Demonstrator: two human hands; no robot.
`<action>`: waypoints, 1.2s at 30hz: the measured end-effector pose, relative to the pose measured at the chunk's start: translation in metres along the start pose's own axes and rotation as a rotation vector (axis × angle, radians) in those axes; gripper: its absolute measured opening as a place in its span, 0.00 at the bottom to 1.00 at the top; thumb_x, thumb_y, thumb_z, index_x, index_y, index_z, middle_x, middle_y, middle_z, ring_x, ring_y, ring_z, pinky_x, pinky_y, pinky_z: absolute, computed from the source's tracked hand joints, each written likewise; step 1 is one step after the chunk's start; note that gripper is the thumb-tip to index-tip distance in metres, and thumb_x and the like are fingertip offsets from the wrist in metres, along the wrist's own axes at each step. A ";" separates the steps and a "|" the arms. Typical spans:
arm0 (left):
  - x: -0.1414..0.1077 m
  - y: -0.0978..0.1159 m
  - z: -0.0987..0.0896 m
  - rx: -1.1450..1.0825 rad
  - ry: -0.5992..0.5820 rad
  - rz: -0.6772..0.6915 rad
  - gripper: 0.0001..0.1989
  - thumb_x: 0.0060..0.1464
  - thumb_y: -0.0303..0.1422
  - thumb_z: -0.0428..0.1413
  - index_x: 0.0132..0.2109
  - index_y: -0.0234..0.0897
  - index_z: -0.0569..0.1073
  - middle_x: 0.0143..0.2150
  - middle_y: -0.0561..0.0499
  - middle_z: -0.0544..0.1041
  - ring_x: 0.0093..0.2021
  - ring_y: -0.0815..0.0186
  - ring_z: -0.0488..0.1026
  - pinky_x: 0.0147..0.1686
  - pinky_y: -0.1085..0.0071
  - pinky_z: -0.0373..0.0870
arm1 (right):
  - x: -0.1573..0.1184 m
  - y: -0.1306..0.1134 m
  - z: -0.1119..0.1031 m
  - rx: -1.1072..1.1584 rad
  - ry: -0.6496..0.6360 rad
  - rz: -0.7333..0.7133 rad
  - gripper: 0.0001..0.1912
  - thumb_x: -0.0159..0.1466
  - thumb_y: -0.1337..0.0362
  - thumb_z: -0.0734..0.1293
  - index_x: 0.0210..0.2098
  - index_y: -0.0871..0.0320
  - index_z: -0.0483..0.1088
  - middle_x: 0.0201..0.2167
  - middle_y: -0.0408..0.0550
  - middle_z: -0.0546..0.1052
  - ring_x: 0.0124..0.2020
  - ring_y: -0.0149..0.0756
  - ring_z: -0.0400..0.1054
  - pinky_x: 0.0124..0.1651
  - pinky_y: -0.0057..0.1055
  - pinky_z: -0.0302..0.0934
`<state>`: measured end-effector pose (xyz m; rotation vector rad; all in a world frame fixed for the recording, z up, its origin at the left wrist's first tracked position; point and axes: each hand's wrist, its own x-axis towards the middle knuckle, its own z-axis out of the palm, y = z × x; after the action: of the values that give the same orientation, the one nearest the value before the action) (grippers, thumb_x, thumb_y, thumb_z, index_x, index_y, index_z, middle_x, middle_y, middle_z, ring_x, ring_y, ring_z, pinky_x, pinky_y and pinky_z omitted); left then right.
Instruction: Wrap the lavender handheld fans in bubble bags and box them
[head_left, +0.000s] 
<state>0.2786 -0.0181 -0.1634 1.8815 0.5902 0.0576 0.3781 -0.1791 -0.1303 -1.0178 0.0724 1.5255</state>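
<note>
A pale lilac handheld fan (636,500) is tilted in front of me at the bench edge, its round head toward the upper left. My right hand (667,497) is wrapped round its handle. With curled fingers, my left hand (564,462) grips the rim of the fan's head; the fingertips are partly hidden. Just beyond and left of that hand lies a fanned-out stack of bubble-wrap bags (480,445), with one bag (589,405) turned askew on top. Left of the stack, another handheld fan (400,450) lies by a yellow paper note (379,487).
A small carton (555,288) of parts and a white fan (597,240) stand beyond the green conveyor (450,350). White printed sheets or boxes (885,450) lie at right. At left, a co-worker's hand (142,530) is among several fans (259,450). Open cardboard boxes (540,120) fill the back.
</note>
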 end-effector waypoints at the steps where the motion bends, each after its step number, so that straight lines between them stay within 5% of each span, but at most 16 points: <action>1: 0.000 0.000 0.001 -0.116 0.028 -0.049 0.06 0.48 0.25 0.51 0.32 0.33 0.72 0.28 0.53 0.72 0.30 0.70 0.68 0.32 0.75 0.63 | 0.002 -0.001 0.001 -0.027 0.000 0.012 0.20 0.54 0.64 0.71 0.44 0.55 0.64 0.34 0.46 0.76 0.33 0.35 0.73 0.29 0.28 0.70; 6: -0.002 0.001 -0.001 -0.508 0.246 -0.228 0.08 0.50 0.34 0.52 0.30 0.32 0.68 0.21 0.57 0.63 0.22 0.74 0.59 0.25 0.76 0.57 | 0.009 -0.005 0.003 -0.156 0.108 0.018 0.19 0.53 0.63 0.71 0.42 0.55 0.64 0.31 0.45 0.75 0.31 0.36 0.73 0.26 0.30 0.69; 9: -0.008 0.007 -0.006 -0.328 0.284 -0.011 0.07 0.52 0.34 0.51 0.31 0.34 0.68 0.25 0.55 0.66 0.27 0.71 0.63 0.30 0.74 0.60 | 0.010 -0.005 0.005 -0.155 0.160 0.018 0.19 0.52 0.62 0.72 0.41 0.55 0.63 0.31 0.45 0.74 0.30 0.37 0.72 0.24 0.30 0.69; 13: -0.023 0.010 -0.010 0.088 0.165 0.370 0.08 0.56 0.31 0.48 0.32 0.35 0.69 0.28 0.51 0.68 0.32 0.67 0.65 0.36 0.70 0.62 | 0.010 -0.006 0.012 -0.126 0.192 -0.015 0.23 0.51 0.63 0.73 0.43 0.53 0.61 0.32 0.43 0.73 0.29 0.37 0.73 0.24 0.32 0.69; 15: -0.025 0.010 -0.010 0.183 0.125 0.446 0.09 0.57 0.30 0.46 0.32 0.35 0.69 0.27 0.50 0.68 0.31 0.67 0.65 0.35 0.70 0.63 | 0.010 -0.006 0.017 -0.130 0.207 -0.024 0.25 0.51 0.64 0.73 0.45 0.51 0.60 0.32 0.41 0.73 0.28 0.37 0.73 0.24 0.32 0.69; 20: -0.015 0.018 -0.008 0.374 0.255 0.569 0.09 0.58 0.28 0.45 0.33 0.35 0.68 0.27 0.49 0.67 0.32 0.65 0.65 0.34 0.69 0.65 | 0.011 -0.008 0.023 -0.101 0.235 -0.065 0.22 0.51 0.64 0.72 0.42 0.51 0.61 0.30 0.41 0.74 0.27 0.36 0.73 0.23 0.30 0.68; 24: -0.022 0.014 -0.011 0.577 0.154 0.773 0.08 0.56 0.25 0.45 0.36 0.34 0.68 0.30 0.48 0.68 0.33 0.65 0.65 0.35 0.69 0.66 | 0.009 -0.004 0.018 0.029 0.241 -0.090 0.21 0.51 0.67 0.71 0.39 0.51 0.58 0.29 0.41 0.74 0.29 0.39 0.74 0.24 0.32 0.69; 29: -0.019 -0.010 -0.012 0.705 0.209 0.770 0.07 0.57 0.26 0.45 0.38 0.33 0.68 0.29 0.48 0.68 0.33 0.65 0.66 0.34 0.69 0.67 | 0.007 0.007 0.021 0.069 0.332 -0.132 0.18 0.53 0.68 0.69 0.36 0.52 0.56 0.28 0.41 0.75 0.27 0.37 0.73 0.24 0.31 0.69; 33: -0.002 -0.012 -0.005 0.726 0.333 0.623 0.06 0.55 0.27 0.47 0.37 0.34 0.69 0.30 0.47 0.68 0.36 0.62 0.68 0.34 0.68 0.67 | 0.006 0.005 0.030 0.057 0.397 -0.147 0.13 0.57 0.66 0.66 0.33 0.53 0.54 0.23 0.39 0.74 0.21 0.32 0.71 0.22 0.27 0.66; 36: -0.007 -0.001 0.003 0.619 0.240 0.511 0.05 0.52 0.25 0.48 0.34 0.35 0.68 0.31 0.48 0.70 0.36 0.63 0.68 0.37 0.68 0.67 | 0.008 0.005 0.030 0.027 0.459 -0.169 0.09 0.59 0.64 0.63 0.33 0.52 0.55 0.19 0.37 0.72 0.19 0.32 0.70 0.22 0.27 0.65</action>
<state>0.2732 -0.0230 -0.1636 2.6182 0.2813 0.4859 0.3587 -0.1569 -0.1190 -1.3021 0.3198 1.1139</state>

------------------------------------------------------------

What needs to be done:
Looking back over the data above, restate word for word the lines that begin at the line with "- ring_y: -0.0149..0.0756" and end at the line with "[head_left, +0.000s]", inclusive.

Result of the task:
  - ring_y: -0.0149..0.0756
  - ring_z: -0.0400..0.1054
  - pinky_x: 0.0124..0.1651
  - pinky_y: -0.0057..0.1055
  - pinky_z: -0.0302..0.0934
`<state>`: measured end-effector pose (xyz m; rotation vector rad; all in a world frame fixed for the recording, z up, its origin at the left wrist's first tracked position; point and axes: each hand's wrist, its own x-axis towards the middle knuckle, its own z-axis out of the palm, y = z × x; after the action: of the values that give the same orientation, the one nearest the value before the action) (grippers, thumb_x, thumb_y, thumb_z, index_x, index_y, index_z, middle_x, middle_y, middle_z, ring_x, ring_y, ring_z, pinky_x, pinky_y and pinky_z omitted); left then right.
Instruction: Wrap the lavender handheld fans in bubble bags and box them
[head_left, +0.000s] 

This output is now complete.